The "forcing" is done by economic expectations, which it needs to be added, have not improved the wellbeing of the vast majority of people. It's interesting to note that polls on personal satisfaction have shown a steady drop since the 1950's, along with a steady rise in dissatisfaction, depression over the years....all at a time when prosperity was supposed to be increasing! So, who is benefiting from the frenzy of increased consumption and increasing resource and energy use? A step back reveals the modern way of life to resemble a crack addict, who is being sickened and will eventually die from his addiction, yet wants more and more of the drug!
For the record, I agree that our research and development of energy sources should NOT be limited to what we know to be a finite energy source (fossil fuels). That would be incredibly stupid and short sighted.
Certainly! But I would propose that ALL energy and economic development needs to be weighed through the lens of how they impact the environment. Everything we do, all of the new inventions, political theories about how to run a government, are all a waste of time if they continue the path to destruction.
Be cautious when reading up on this topic - there's lots of hyperbole and exxageration out there from a wide variety of sources.
I am cautious; but most of the disinformation has come from the side that wants to develop potentially lucrative energy sources. While on a conservative forum, I was treated to one report after another coming from oil-funded front groups that picked at parts of IPCC reports on climate change. On average, most IPCC projections have been overly conservative, and have underestimated the increase in greenhouse gas levels, average global temperatures, the melting of permafrost and sea ice in the Arctic etc. (that new analysis on effects of methane mentioned earlier would be yet another example), yet a small number of climatologists who work on behalf of oil, and the expensive effort to propagate their confusing message in the media, has successfully stopped any serious attempts by the U.S., Canadian, and Australian governments as well as many others, to take action.
There is a lot of money in oil and gas extraction, as can be witnessed from last years' income statements that put seven large oil conglomerates among the top ten most profitable corporations in the world. The disinformation campaigns run by the oil companies, starting back in the 80's, have wasted precious time to steer our world away from turning into a hotter planet that will be difficult for future generations to adjust to and survive.
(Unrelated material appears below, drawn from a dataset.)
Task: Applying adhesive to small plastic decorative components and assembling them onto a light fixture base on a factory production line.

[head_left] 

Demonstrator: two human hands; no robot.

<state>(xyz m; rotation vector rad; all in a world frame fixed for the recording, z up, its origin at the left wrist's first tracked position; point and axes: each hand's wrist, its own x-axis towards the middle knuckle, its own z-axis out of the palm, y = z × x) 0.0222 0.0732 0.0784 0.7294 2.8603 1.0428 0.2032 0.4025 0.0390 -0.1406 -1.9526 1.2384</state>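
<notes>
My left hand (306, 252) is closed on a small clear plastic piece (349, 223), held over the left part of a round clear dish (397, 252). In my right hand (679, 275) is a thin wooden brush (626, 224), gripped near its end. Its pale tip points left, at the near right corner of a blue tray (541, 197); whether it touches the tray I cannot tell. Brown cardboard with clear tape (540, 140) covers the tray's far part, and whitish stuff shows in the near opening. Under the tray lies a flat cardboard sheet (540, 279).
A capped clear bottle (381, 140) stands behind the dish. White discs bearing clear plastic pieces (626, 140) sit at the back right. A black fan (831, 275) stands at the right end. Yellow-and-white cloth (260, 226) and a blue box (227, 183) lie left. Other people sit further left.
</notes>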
There are huge advances in ecological protection. For instance, my husband is working with a research and development company that is developing a method to clean and recycle the water used in fracking operations. I can't say more about it at this point, but let's just say it's very exciting and will probably be implemented in 2012. This is a huge step toward continuing to improve safety standards and practices and typical of the ongoing focus on protecting our environment, which is, contrary to some "sources" actually very important to the vast majority of oil and gas companies.
That sounds good! But, while cleaning water used in fracking would lessen the environmental impacts locally, that methane problem is still hanging over this development....let alone the fact that natural gas is merely "the cleanest" of fossil fuels, not devoid of having a carbon footprint itself. A switch from oil and coal to mostly natural gas would slow the rates of human-caused greenhouse gas increases, but it would not serve as a permanent solution to the problem.